▶ [Task statement]: Take the data from its first line. Print each line exactly until the line containing "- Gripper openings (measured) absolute" has been printed too.

▶ [Information provided]:
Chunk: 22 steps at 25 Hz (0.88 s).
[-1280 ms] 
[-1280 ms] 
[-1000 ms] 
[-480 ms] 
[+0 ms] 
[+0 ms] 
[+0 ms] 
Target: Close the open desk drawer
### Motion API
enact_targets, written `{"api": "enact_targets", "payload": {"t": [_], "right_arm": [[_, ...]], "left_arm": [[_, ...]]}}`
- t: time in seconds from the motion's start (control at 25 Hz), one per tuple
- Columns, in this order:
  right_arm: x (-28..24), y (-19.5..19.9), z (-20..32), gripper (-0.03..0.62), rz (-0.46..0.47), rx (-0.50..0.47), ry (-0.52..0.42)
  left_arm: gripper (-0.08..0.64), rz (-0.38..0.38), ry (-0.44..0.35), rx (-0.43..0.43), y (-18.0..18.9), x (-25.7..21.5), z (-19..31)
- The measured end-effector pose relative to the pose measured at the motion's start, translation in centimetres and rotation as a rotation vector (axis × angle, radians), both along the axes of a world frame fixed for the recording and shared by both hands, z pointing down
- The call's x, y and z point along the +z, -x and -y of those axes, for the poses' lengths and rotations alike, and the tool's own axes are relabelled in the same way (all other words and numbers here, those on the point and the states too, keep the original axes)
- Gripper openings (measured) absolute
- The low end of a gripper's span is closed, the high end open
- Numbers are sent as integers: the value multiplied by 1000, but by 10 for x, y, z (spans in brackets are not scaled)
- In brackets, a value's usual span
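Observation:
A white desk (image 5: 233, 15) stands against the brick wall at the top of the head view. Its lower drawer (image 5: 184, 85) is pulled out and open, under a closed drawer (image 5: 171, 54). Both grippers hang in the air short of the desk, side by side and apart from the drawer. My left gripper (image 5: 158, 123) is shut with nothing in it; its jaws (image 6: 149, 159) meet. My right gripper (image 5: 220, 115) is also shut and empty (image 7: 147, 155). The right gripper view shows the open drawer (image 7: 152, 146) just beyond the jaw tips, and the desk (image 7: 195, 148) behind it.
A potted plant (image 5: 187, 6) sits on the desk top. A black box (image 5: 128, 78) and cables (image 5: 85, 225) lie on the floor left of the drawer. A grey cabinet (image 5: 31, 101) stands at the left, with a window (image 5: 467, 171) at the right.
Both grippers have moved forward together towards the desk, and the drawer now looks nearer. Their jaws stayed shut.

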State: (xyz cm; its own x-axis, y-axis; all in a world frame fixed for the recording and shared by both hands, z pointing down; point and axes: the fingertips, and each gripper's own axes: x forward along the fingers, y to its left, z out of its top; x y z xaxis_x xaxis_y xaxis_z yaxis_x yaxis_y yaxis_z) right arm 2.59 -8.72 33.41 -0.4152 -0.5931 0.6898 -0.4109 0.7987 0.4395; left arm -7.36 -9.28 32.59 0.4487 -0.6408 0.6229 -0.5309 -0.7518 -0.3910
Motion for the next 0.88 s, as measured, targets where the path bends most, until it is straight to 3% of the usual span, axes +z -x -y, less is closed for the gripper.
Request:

▶ [Reply]:
Chunk: 22 steps at 25 Hz (0.88 s).
[-1280 ms] 
[-1280 ms] 
[-1000 ms] 
[-480 ms] 
[+0 ms] 
[+0 ms] 
[+0 ms] 
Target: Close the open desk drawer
### Motion API
enact_targets, written `{"api": "enact_targets", "payload": {"t": [_], "right_arm": [[_, ...]], "left_arm": [[_, ...]]}}`
- t: time in seconds from the motion's start (control at 25 Hz), one per tuple
- Columns, in this order:
  right_arm: x (-28..24), y (-19.5..19.9), z (-20..32), gripper (-0.03..0.62), rz (-0.46..0.47), rx (-0.50..0.47), ry (-0.52..0.42)
  left_arm: gripper (-0.08..0.64), rz (-0.38..0.38), ry (-0.44..0.35), rx (-0.43..0.43), y (-18.0..18.9), x (-25.7..21.5), z (-19..31)
- The measured end-effector pose relative to the pose measured at the motion's start, translation in centimetres and rotation as a rotation vector (axis × angle, radians), both along the axes of a world frame fixed for the recording and shared by both hands, z pointing down
- The call's x, y and z point along the +z, -x and -y of those axes, for the poses' lengths and rotations alike, and the tool's own axes are relabelled in the same way (all other words and numbers here, those on the point and the states too, keep the original axes)
- Gripper openings (measured) absolute

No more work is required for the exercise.